Quando il Prosecco non era in auge si coltivava Verdiso, Bianchetta e Pignolo
Ma il Boschera, noto per essere un componente del Torchiato di Fregona Docg, è solo una delle molte varietà autoctone che possono essere definite “storiche”.
“Anche il Prosecco, che io continuo a chiamare così, come si è sempre fatto, è storico – spiega Angelo Costacurta – . Ma possiamo citare anche il Verdiso, e poi altri vitigni come la Bianchetta (Trevigiana ndr) che era considerata di grande pregio, così come il Pignolo, sinonimo un tempo di grande qualità ormai scomparso del tutto. Al contrario la Bianchetta è stata recuperata anche se al momento non mi risulta ci siano impianti significativi di questo vitigno”.
“È da considerarsi vitigno storico anche la Marzemina bianca, presente nel nostro territorio da tempi non ben definibili. I riferimenti sui nomi delle varietà sono molto recenti: una volta, più che al tipo di vitigno, si dava importanza all’ambiente quale elemento che, secondo gli esperti, influiva sulla qualità del vino”.
“Già verso la fine del ‘600 l’Agostinonetti, un fattore di Cimadolmo, scrisse il libro ‘Cento e dieci ricordi che formano il buon fattor di villa’ in cui racconta quanto fossero delizioni ‘i nostri bianchetti, marzemimi e pignoli’. Queste varietà sono state coltivate fino ai primi anni del Novecento. Il più popolare in queste zone era il Verdiso, poi venivano la Bianchetta, il Pignolo e il Boschera. Il Prosecco, non ancora in auge come oggi, veniva coltivato su una superficie che equivaleva a circa un decimo rispetto a quella coltivata a Verdiso”.
“Ora viene da chiedersi perché queste varietà man mano siano state messe da parte. Sul Boschera ad esempio, va fatta una riflessione sulle sue caratteristiche. Questo vitigno ha dei pregi, ma anche tanti difetti e non è un caso dunque che sia rimasta anche abbastanza nascosta. I suoi ‘difetti’ riguardato la vite che crea una sorta di bosco, come dice bene anche il nome, e i grappoli, inglobati nei cespugli, non sono ben visibili. A livello enologico ha dei pregi che vengono valorizzati quando la Boschera viene appassita: la sua predisposizione all’appassimento è straordinaria. Non sorprende che le sue uve costituiscano una componente fondamentale del tipico Torchiato di Fregona, a cui conferisce quelle particolari note acidule e amarognole”.

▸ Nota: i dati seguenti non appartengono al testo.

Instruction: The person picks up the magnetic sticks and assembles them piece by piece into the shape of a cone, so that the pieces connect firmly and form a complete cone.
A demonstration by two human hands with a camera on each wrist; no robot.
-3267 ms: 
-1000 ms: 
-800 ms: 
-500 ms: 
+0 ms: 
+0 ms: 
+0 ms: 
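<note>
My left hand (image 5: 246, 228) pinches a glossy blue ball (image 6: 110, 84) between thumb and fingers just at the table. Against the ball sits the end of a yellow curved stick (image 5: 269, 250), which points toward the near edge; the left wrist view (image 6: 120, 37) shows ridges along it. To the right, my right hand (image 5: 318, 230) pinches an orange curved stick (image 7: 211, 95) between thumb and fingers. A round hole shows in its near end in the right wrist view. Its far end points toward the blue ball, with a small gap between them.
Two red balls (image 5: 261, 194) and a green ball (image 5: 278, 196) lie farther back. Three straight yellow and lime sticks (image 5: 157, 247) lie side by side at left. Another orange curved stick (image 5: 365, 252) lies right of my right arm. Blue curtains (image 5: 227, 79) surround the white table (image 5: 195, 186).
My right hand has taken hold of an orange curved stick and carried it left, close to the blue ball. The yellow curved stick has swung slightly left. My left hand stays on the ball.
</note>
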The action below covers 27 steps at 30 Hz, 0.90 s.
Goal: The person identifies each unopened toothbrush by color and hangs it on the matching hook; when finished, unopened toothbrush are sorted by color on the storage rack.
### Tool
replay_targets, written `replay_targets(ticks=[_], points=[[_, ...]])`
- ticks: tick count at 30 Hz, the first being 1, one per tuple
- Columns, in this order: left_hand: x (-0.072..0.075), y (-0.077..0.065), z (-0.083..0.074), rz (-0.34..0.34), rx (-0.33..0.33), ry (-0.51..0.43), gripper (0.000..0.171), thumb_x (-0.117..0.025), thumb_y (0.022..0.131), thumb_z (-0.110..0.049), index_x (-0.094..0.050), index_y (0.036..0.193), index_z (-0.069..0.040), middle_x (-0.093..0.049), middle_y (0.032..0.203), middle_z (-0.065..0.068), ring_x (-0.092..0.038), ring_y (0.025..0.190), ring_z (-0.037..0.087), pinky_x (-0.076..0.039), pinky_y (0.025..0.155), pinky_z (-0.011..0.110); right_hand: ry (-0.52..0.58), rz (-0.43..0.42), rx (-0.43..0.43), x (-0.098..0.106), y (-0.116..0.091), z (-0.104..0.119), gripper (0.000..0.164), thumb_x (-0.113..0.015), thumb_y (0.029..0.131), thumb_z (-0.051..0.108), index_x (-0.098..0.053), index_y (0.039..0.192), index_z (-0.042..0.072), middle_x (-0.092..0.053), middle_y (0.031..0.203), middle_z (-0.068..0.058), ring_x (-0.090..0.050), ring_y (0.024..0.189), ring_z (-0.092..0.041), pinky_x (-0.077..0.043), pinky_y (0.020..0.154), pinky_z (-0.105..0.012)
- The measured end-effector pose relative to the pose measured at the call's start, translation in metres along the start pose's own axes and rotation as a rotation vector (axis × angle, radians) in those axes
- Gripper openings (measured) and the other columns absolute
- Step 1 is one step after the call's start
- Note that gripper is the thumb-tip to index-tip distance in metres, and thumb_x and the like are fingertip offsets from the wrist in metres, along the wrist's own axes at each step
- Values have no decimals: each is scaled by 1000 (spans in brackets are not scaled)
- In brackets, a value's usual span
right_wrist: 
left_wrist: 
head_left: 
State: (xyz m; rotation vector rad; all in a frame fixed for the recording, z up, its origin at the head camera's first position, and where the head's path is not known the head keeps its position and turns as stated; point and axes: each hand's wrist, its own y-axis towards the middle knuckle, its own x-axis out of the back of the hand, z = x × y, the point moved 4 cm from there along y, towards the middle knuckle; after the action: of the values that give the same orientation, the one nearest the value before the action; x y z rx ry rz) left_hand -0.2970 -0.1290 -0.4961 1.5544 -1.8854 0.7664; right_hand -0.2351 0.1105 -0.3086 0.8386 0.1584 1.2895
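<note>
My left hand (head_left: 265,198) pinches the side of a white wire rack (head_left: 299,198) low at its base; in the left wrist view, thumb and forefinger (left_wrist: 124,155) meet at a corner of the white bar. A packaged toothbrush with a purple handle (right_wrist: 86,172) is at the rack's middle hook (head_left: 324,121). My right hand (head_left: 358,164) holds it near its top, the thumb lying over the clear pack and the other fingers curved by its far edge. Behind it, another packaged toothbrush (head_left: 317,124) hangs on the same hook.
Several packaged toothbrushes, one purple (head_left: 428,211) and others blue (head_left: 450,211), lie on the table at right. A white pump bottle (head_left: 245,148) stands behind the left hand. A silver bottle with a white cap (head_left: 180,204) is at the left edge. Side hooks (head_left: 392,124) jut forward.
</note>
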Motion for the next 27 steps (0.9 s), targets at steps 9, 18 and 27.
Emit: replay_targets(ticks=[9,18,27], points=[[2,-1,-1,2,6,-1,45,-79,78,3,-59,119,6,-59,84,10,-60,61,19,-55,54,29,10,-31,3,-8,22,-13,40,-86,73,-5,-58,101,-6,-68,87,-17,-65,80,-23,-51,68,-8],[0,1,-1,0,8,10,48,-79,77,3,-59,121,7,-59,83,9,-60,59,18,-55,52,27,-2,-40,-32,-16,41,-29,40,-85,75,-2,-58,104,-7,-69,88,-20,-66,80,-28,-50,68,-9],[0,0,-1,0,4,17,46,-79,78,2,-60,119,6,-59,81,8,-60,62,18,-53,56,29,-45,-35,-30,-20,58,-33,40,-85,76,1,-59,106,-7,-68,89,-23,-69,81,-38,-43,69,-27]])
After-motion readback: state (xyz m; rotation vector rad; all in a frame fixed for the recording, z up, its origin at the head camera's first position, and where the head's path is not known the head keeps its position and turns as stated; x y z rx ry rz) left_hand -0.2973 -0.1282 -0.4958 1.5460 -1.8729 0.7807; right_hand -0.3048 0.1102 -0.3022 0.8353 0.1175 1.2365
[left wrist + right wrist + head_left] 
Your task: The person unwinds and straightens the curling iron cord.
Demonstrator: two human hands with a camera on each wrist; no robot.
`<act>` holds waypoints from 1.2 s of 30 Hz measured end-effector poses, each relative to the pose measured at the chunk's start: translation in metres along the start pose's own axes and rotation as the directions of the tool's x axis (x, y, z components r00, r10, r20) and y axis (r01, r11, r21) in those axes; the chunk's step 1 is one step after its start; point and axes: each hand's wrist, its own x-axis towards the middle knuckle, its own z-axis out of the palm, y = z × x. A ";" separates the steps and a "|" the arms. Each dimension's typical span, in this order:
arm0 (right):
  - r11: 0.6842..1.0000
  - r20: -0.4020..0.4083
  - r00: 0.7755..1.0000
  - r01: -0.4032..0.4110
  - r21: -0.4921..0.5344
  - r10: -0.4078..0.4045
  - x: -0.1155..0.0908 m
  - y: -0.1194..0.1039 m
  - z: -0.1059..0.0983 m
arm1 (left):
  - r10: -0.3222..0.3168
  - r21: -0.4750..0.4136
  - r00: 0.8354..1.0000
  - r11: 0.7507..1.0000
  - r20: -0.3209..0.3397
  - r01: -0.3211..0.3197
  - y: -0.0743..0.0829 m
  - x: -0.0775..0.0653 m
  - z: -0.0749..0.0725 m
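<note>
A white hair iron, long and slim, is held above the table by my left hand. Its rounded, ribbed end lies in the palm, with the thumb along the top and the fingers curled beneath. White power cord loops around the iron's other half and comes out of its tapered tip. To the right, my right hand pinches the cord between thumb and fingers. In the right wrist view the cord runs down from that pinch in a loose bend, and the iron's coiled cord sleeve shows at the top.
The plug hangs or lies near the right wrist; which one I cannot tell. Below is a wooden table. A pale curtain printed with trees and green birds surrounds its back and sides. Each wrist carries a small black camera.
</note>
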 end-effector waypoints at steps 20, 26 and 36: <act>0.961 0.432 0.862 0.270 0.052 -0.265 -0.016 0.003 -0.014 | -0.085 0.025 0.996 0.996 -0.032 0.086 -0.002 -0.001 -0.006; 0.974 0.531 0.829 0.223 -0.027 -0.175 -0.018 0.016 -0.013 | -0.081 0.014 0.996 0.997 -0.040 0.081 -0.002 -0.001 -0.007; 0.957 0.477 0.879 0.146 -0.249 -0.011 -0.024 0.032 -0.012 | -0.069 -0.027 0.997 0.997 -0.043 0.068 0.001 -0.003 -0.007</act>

Un patrimonio genetico prezioso che va tutelato
“Questi vitigni hanno un ruolo fondamentale nell’enologia italiana – sottolinea l’esperto – ci proteggono dall’omogenizzazione della viticoltura che ci metterebbe a confronto con delle nazioni che sono molto più attrezzate di noi a fare certi vini, pensiamo al Sauvignon in Nuova Zelanda”.
“La forza dell’Italia sta proprio nella varietà che potrebbe essere messa in discussione se si iniziasse ad introdurre vitigni nuovi in nome di prestazioni superiori. Il mondo della ricerca – spiega Costacurta – sta lavorando proprio per creare nuove varietà e questo va bene, a patto che non si perda del germoplasma antico che ha una composizione selezionatasi nei secoli”.
“La combinazione genetica che hanno i vitigni storici è il frutto di una selezione operata dall’agricoltore durata per centinaia e qualche volta addirittura migliaia di anni ed è dunque, nel bene e nel male, unica e irripetibile“.